§ Work to complete: Please repeat the lines below exactly. Begin with the line containing "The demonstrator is" and go on through the line containing "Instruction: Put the".

§ Given data:
● ● ●

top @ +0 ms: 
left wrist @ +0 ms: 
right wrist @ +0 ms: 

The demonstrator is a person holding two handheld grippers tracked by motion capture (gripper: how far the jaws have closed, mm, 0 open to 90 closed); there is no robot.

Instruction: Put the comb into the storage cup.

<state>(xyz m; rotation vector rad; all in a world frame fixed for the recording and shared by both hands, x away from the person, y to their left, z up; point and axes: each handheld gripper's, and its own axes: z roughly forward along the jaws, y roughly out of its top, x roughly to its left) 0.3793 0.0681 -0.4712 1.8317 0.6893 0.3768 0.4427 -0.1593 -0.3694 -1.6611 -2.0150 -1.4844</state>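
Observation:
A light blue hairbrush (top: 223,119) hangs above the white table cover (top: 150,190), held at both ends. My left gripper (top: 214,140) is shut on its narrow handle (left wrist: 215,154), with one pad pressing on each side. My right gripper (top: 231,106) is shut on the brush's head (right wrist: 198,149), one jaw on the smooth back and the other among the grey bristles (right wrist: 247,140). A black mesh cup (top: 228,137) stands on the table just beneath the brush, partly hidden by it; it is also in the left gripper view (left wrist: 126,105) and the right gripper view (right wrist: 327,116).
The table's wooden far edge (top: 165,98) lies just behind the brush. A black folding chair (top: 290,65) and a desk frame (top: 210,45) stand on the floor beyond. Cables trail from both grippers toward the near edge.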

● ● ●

§ Your response:
The demonstrator is a person holding two handheld grippers tracked by motion capture (gripper: how far the jaws have closed, mm, 0 open to 90 closed); there is no robot.

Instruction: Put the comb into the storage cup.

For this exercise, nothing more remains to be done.